- WORK REQUEST:
Transcribe the listing in full, word for word; pictures do not belong in the copy.

- MATERIAL PROVIDED:
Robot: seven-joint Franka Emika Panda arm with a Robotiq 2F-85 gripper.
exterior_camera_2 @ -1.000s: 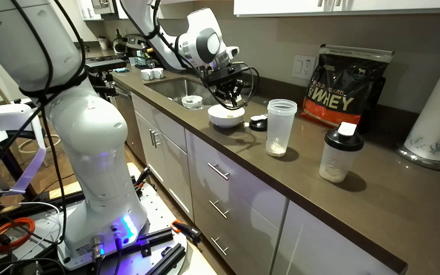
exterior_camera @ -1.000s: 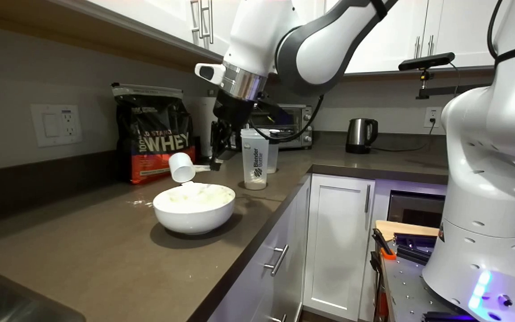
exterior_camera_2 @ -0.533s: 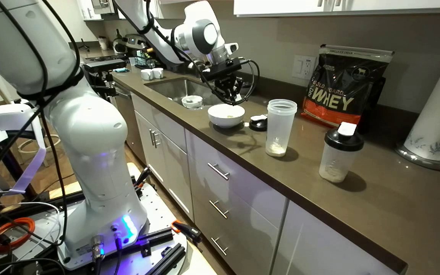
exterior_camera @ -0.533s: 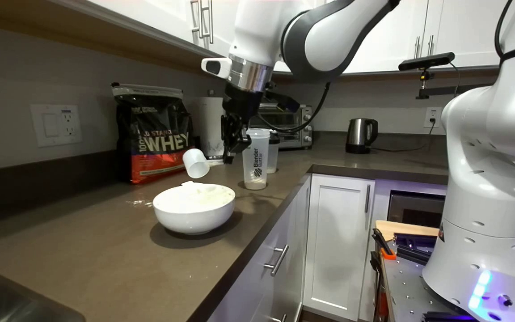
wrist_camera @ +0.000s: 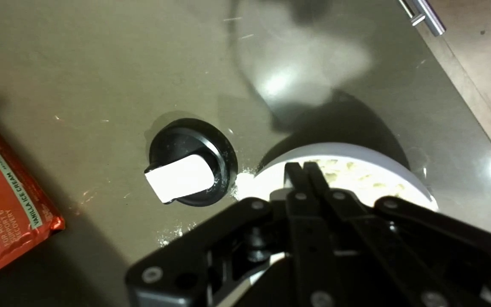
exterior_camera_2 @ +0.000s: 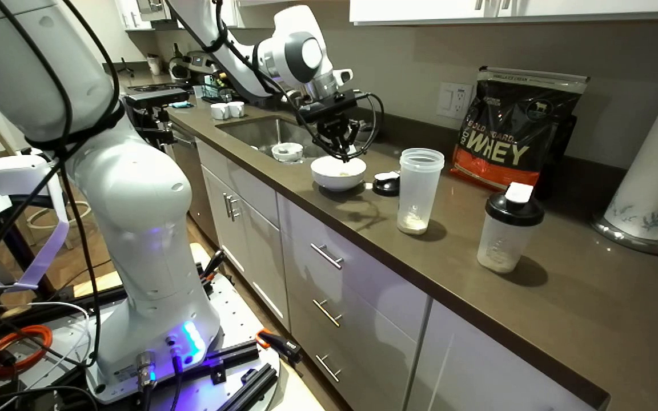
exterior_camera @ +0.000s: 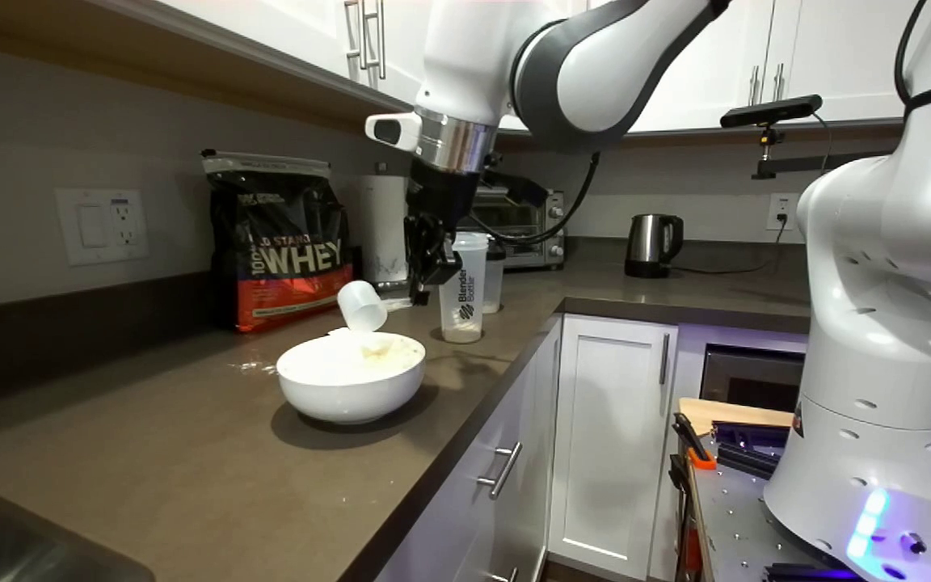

- TASK RESPONSE:
Robot: seven-joint Franka Emika Panda arm with a Robotiq 2F-85 gripper.
exterior_camera_2 @ -1.000s: 
exterior_camera @ -1.000s: 
exterior_camera_2 @ -0.533s: 
exterior_camera @ -0.533s: 
wrist_camera @ +0.000s: 
exterior_camera_2 @ +0.000s: 
exterior_camera @ +0.000s: 

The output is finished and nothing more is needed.